* _Exercise aim_:
Copy each line below that contains "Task".

※

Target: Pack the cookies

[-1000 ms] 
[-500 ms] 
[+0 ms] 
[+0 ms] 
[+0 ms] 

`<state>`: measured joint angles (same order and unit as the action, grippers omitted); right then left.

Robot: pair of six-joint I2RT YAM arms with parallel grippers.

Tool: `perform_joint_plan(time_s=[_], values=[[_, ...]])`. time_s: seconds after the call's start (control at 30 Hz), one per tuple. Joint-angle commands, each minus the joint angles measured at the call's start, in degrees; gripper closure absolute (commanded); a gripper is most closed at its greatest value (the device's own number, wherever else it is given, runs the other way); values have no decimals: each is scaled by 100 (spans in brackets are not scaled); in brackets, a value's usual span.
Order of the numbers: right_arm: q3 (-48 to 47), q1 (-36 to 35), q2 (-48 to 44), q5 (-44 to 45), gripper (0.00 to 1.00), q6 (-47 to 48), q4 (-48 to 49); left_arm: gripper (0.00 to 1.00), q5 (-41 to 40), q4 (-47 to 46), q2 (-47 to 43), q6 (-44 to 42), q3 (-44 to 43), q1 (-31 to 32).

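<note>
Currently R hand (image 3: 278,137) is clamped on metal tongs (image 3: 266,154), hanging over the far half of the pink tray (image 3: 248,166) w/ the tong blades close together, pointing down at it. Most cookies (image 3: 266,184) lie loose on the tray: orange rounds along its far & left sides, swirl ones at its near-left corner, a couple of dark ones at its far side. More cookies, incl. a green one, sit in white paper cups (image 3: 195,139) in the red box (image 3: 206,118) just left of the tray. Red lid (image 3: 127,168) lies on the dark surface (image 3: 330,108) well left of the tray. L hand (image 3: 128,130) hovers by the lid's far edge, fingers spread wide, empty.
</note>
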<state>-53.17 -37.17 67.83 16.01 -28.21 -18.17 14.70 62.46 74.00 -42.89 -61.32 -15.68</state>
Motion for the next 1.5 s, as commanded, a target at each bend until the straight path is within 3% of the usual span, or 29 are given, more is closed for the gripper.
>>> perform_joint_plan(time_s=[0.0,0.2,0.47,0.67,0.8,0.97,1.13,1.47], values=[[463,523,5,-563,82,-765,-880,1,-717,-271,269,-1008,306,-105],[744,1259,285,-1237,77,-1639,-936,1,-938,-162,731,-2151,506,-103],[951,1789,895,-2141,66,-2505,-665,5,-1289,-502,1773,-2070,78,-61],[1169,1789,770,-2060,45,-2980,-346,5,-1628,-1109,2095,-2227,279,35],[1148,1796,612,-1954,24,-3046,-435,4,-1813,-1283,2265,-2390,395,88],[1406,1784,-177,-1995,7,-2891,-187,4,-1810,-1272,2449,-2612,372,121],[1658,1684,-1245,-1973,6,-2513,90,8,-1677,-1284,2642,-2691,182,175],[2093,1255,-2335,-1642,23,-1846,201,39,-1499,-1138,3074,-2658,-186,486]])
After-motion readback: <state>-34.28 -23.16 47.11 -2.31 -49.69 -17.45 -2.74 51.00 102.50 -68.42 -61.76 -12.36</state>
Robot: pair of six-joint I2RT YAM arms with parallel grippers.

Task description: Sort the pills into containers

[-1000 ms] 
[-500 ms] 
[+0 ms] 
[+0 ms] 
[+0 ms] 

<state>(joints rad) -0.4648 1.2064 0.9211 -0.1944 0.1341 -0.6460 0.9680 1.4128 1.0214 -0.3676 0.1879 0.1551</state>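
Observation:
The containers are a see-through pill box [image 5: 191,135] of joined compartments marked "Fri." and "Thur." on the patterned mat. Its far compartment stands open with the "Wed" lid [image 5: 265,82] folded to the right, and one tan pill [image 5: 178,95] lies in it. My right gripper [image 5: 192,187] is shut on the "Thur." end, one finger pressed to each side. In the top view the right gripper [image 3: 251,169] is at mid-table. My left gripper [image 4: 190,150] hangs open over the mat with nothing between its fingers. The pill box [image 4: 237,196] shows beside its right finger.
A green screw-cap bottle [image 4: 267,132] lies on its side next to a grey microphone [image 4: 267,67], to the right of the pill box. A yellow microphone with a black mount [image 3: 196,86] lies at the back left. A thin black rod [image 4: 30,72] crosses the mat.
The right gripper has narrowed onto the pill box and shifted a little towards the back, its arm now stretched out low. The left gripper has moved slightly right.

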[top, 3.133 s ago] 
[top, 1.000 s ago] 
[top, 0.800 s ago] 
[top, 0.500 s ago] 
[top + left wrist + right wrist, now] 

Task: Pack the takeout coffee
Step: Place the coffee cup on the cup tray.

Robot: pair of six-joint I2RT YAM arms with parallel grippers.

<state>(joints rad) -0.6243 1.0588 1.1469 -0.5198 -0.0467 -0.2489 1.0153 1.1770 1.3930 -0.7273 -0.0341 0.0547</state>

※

* _Exercise solution_:
Task description: Sort the pills into containers
Task: Pack the takeout coffee

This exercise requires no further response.